Coneys recalls many members of the Feldstein family pitching in throughout his tenure. “The first summer I spent in Cresskill, Dan and David [Feldstein] came home from college and helped us full-time workers program Crestron systems.” George’s wife, “Mrs. F,” as she was known, led the accounting department. Wendy Feldstein began in the drafting department before becoming a vice-president of design. Anne Baretz (nee Feldstein) joined — and grew — the legal team. “All of the second-generation family members who joined Crestron invested time in the company before being ‘officially’ brought on board,” says Coneys.

Although George Feldstein has since passed, Coneys sees the founder’s values reflected in the company as it marks 50 years in business. “George Feldstein really loved our customers and always invited them to come into the factory. He loved showing it off and then getting feedback and ideas.

“He worked with a lot of brilliant minds in our industry to help influence the development of our products,” Coneys adds. “Feldstein was open to that; it was part of his genius.”

Dan Brady sees the younger Feldstein embracing those very values George Feldstein held dear: “Innovation, quality, and maybe most importantly, humility.” That’s only achieved when a leader puts the customer first — and strives to create the perfect solution for that customer. “That extends beyond engineering,” Brady notes. “That ethos extends to production, distribution, marketing, sales operations, even accounting.”

“And that philosophy really hasn’t changed at all.”

A Quick Crestron Timeline

1972 — Crestron is founded in Cresskill, New Jersey.

1975 — Feldstein incorporates the firm Crestron Electronics.

1980 — Crestron’s first dedicated HQ is constructed in Cresskill.
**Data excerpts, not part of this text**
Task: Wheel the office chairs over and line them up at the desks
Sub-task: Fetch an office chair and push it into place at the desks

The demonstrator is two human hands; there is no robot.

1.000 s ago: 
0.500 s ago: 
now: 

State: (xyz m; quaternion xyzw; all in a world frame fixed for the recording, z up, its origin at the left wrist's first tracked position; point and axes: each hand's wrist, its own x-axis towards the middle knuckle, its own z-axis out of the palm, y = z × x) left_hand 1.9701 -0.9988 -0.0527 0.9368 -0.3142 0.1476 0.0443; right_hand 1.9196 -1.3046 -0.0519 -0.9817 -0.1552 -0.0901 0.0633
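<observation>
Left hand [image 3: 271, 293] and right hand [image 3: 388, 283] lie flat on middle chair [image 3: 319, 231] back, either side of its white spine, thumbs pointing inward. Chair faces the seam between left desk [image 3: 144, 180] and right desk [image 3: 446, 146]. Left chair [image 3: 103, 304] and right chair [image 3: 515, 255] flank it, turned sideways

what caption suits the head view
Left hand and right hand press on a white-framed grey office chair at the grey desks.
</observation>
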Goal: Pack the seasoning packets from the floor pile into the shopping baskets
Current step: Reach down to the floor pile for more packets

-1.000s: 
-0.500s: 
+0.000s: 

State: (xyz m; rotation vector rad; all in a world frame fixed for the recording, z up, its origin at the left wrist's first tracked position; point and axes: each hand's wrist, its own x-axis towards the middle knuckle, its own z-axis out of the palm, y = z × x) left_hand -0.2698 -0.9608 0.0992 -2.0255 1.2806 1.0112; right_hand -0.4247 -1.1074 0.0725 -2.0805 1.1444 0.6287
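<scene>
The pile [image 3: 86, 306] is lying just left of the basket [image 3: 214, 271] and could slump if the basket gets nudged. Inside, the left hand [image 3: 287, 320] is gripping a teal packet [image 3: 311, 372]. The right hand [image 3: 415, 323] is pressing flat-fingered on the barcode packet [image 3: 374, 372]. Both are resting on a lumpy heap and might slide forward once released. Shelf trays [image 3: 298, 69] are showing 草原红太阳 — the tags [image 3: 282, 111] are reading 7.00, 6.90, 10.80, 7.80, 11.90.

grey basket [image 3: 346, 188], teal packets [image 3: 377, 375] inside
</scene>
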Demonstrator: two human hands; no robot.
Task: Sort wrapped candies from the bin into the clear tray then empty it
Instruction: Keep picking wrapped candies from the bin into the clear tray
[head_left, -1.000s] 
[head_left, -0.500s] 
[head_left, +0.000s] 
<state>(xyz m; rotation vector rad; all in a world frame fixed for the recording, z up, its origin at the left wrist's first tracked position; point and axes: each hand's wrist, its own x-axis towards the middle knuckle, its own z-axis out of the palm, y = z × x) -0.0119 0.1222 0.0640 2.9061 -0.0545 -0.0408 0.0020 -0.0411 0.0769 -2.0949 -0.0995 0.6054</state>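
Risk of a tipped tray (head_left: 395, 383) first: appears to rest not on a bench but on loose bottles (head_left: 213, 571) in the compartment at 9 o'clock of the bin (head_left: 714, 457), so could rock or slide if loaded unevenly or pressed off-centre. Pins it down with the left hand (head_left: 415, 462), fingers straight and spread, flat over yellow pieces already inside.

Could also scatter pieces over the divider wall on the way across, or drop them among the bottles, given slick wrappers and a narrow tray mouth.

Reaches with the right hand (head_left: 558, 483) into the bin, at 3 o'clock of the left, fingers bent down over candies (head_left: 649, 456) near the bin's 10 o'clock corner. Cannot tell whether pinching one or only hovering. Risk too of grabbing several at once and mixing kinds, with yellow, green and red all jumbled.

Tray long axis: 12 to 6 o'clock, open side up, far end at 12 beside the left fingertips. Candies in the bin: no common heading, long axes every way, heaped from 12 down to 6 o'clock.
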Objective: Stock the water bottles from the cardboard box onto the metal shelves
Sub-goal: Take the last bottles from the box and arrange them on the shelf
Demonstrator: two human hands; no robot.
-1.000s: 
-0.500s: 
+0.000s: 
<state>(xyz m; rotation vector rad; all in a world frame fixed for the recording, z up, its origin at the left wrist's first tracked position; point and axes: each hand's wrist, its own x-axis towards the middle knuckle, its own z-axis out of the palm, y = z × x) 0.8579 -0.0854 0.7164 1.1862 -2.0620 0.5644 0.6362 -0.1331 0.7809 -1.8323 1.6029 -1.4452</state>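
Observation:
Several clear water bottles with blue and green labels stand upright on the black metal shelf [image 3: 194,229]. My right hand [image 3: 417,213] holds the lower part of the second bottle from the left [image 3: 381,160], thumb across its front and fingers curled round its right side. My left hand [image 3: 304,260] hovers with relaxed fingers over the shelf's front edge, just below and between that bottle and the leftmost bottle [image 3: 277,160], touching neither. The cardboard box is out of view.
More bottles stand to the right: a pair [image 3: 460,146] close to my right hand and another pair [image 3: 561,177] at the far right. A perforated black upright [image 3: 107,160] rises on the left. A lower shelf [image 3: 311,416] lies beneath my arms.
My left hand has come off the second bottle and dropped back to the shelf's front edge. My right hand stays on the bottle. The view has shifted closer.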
1997 — Crestron moves its HQ to Rockleigh, New Jersey, purchases several buildings for its research center, and hires more than 400 engineers.

1998 — The Crestron Certification program begins.

2002 — The Crestron Masters program is introduced.

2009 — Crestron opens its 8,000-square-foot "Experience Center" in New Jersey.

2014 — Randy Klein becomes CEO. George Feldstein passes later that year — with more than 70 patents to his name.

2021 — Dan Feldstein takes over as CEO upon Randy Klein’s retirement.

2022 — Crestron marks its 50th year in business with more than 90 offices across the globe.